Yeah. Well I think back then you still had ska. People from the ska era, who were here supporting reggae. Some of these people now they probably still love their reggae, because if you go to Toots and the Maytals at the O2 you will see them there,  but you won’t see them anywhere else.

So they must love reggae music, which is why they were supporting it back then. But some of them do grow up, past 12 o’clock they don’t want to be in a club anymore.
Also over the years, I think British people become more British. You probably get more people going to drum n bass, going to grime and stuff, than you will find going to reggae nights.
I mean, go to Messenger sound system in Edinburgh and you’ll find a lot more of foreigners. There’s quite a lot of foreigner who support Messenger. So it’s that kind of dub style, UK style that people prefer. Messenger is more UK style, it’s not really Caribbean.

It’s more like Channel One, Jah Shaka style, which is what they like. But for me, it’s not Caribbean. So depending on what type of reggae you’re thinking about, some Scottish people adapt to that (UK style) instead of the Caribbean one.

If you go to Europe, then you see people who like reggae. Going to Europe you see people who like reggae music and you realise that is what we need in Scotland, where you don’t really have it.

You go to Garance, you go to Summerjam, Benicassim… You see what it’s like.

That was something I wanted to ask you about actually because I know you went to Garance with Argonauts a couple of years back.

Well I’ve been to Garance, I’ve been to Summerjam, and I’ve been to Rototom.

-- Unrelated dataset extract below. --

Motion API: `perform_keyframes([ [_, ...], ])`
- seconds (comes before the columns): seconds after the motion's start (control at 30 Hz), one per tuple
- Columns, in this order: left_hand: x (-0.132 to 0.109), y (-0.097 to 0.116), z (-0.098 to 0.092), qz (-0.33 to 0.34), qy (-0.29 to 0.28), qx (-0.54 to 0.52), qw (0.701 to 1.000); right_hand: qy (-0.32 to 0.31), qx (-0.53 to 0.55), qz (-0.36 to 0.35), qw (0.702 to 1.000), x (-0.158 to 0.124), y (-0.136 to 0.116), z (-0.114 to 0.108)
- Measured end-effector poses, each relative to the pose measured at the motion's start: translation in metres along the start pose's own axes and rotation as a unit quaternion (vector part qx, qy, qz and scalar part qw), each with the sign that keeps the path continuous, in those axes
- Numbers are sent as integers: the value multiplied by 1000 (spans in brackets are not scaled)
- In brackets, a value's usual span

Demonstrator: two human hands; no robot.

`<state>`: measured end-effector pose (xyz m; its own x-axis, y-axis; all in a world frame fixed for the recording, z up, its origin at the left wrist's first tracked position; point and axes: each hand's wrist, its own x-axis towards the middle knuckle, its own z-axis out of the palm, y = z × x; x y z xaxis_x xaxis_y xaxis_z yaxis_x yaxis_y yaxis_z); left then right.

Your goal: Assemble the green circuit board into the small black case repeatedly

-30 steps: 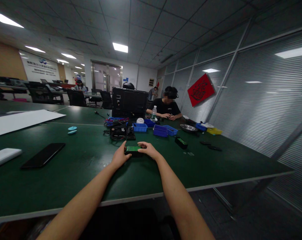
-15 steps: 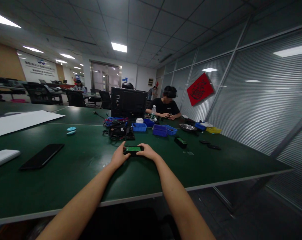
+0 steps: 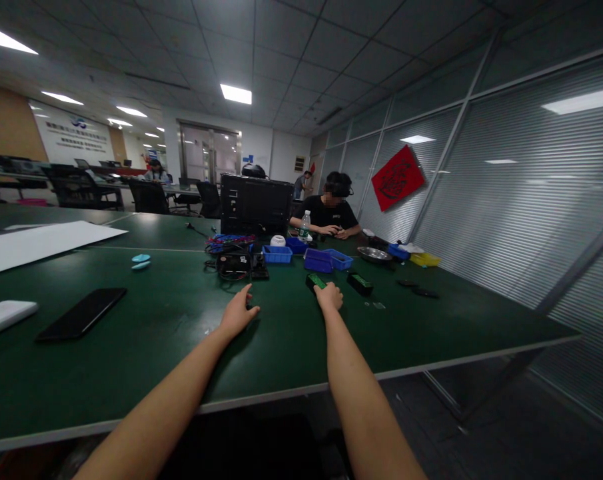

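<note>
Your right hand [image 3: 330,297] has its fingers around the green-topped black box [image 3: 314,280], near a similar box [image 3: 360,285] on the counter [image 3: 281,353] (blue bin [image 3: 318,263] behind); your left hand [image 3: 237,313] is released, fingers parted.

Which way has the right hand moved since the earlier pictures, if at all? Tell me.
Yes, to the right. Against the baseball, the right hand was only slightly rightward; now it is well to its right, on a black box.

Right of the frame's centre, a box [image 3: 313,280] is before a tray [image 3: 318,261], left of another box [image 3: 360,284] on the tabletop [image 3: 281,353].
</note>
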<state>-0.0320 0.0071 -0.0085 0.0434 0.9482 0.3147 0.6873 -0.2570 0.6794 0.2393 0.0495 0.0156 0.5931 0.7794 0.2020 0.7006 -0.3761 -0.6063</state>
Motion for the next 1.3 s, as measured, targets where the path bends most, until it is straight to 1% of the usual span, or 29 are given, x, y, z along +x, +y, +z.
perform_keyframes([
  [0.17,0,0,-1,8,1,3,1000,-3,11,17,1000,2,0,2],
  [0.27,-1,2,-2,9,0,3,1000,-6,11,9,1000,2,-1,3],
  [0.43,-1,3,-2,7,-2,2,1000,-2,0,-41,999,-4,-6,0],
  [0.53,0,1,-1,8,-5,1,1000,-10,-17,-79,997,-7,-10,0],
  [0.6,1,0,1,8,-5,1,1000,-19,-30,-90,995,-8,-11,3],
  [0.8,1,-1,1,16,-4,3,1000,-49,-67,-94,992,-10,-13,13],
  [0.97,1,-1,1,19,-2,5,1000,-57,-89,-89,990,-11,-15,12],
  [1.07,1,-1,1,20,-2,4,1000,-45,-96,-114,988,-15,-17,11],
  [1.17,1,-1,1,19,-2,4,1000,-30,-106,-155,982,-23,-22,11],
  [1.3,0,1,-1,17,-5,7,1000,-42,-101,-228,967,-37,-32,13],
])
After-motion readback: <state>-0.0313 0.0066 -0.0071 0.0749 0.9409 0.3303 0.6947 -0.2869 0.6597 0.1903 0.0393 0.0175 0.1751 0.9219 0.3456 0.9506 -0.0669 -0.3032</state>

And the following for reggae over is so huge, for people whom English is not their first language. And it’s not even the way they follow it, it’s how they’re passionate about their reggae, you know. I don’t see that kind of passion here. So far I don’t really know why we don’t see it here, I don’t know if it’s just that people don’t take to reggae. Because some people say reggae is a bit too slow, some people like dancehall. Some people just don’t want to listen to the same music all night. It might have to do with that as well.

It’s funny because Scotland is quite closer to London, which has got a huge sound system culture, whereas France or Italy, it’s further away.

Well that is true, but the problem is if you go to north of England, even if it is closer to London, there are only certain places in England where reggae really has a Jamaican following. When I say Jamaican I mean the Jamaican style of reggae music.
Because if you go to Leeds, you’re going to be finding Iration Steppas, who have a following for their style of music. You don’t really hear about any other big reggae sounds in those parts.

If you go to London there are well over a hundred sound systems, as you can tell from the [Notting Hill] carnival. But come out of there, then the next city is Birmingham basically where reggae is partly big again. They are the only two cities that over the years you have had big sounds develop. Anywhere else you go, there are names or smaller sounds, but they never really make it big. So the culture is just still basically tied up where the West Indian community is huge.

Like Manchester, I don’t know if you’ve heard of any big sounds come out of Manchester. And yet they’ve got a big West Indian crowd there. I mean there are sound systems there, but they are just not big.

In the north of England you have a couple of ones that go to festivals, that you can see at festivals.

It’s interesting what you say about that, and that the culture hasn’t really moved. Because I mean if you look here, like the London sound systems with only one turntable and MC, you don’t find that style here.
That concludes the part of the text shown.